01/02/2005 10h36 – Atualizado em 01/02/2005 10h36
Revista Época
Que LSD que nada. Jovens e, em especial, adolescentes do país inteiro têm apostado em um medicamento barato, de tarja vermelha, que produz efeitos semelhantes aos do ácido lisérgico, para fazer viagens psicodélicas e animar as baladas com um showzinho particular e exclusivo de imagens que podem fazer uma parede converter-se em um jardim multicolorido. Trata-se do popular Benflogin, que combate infecções e é indicado até para acalmar coceiras em crianças. Em altas doses o antiinflamatório, aparentemente inofensivo, é capaz de desencadear processos alucinógenos. Isso acontece graças aos efeitos psicoativos de seu princípio ativo, o cloridrato de benzidamina.
O ex-usuário Flávio Oliveira, de 23 anos, incrementava seus fins de semana com a ingestão de oito a 15 comprimidos da ”poção mágica”, tomada com bebida alcoólica ou refrigerante. ”Via raios pelo ar e até a aura das pessoas”, lembra ele, que usou o remédio dos 15 aos 17 anos. Pesquisas realizadas pelo Centro Brasileiro de Informações sobre Drogas Psicotrópicas (Cebrid), da Universidade Federal de São Paulo, revelam que os meninos de rua descobriram o remédio em 1993. Os estudantes de classe média começaram a usá-lo quatro anos depois, e agora o uso virou uma febre.
No caso de Flávio, o inconveniente é que o tiro quase sempre saía pela culatra. O leque de visões que o fascinava deixava a cena em até três horas e cedia espaço aos delírios persecutórios. ”Olhava para uma roda de amigos e achava que todos falavam de mim. Pressentia que um dos caras queria me bater.” O garçom, que hoje trabalha como operador de marketing, conta que só voltava a respirar aliviado no fim da noite ou quando chegava em casa. Alguns usuários também passam a sofrer pesadelos. Segundo Elizaldo Carlini, do Cebrid, a substância aumenta a atividade do neurotransmissor dopamina (responsável pelas sensações de euforia e prazer) no sistema límbico, que regula funções cognitivas, como emoção e memória. Quando se toma uma dose excessiva dessa substância, as experiências registradas nos arquivos da memória afetiva vêm à tona, mas de forma distorcida, como uma percepção alterada da realidade. É por isso que o usuário do Benflogin, sob o efeito da droga, vê o sol virar poeira no tapete da sala e diz frases absurdas. ”Mas depois de esgotar o estoque de dopamina, ele não tem mais aquelas sensações de euforia e prazer e fica cansado e sonolento”, descreve Paulo Bertollucci, chefe do setor de neurologia do comportamento da Unifesp.

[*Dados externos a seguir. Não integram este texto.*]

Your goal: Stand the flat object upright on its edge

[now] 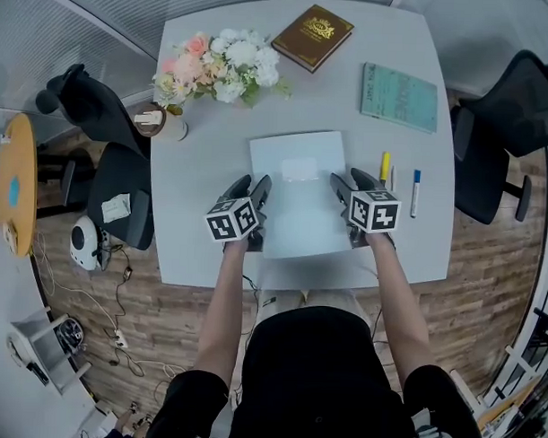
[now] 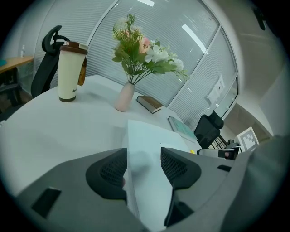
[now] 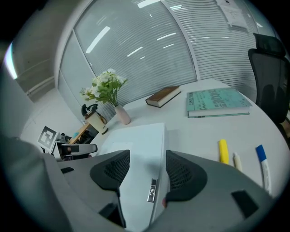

O abuso alucinógeno deixa marcas no organismo. O digitador Vagner L., de 32 anos, também pagou um preço salgado por insistir em ver a lua derretendo e jatos de luz atravessando-lhe o corpo, dez anos atrás. ”Durante um mês, sofri com as pontadas no fígado, dores de estômago e ficava com a boca roxa”, revela ele, que chegou a tomar 12 comprimidos diários, ingeridos com destilados ou café. Era só ameaçar de dar uma mordida em um hambúrguer para que a pressão baixasse, ele empalidecesse e começasse a sentir tonturas. Assustado com esses sintomas, Vagner consultou um médico. ”Parei de tomar Benflogin e não senti mais nada”, diz. Escapou em tempo. O abuso prolongado pode causar gastrite, úlcera, sangramento intestinal, convulsões e falência dos rins, adverte Antony Wong, especialista em tóxicos do Hospital das Clínicas.
Alguns médicos questionam a venda do remédio. ”O Benflogin é obsoleto”, afirma Wong. Foi desenvolvido há 40 anos e, de lá para cá, foram descobertos novos antiinflamatórios menos perigosos. Mas o uso de Benflogin nas doses prescritas pelos médicos é considerado seguro. ”Consta na bula, de forma bem clara e objetiva, que a superdosagem pode causar alucinação”, diz José Roberto Lazzarini, diretor-médico do laboratório Aché, que fabrica o produto. ”A bula também avisa que o Benflogin não deve ser associado a bebidas alcoólicas”, diz.
A maioria dos médicos concorda. ”O remédio é muito eficiente, além de barato”, diz Carlini. ”O que deveria haver é um maior controle sobre sua produção e distribuição. A receita médica deveria ficar retida na farmácia”, propõe. O que acontece é o contrário. O garçom Flávio teve uma recaída no ano passado e comprou uma caixa sem dificuldade. Dez anos depois de largar o vício, tomou dez comprimidos de uma vez, não teve nenhuma alucinação e ainda ficou de ressaca no dia seguinte.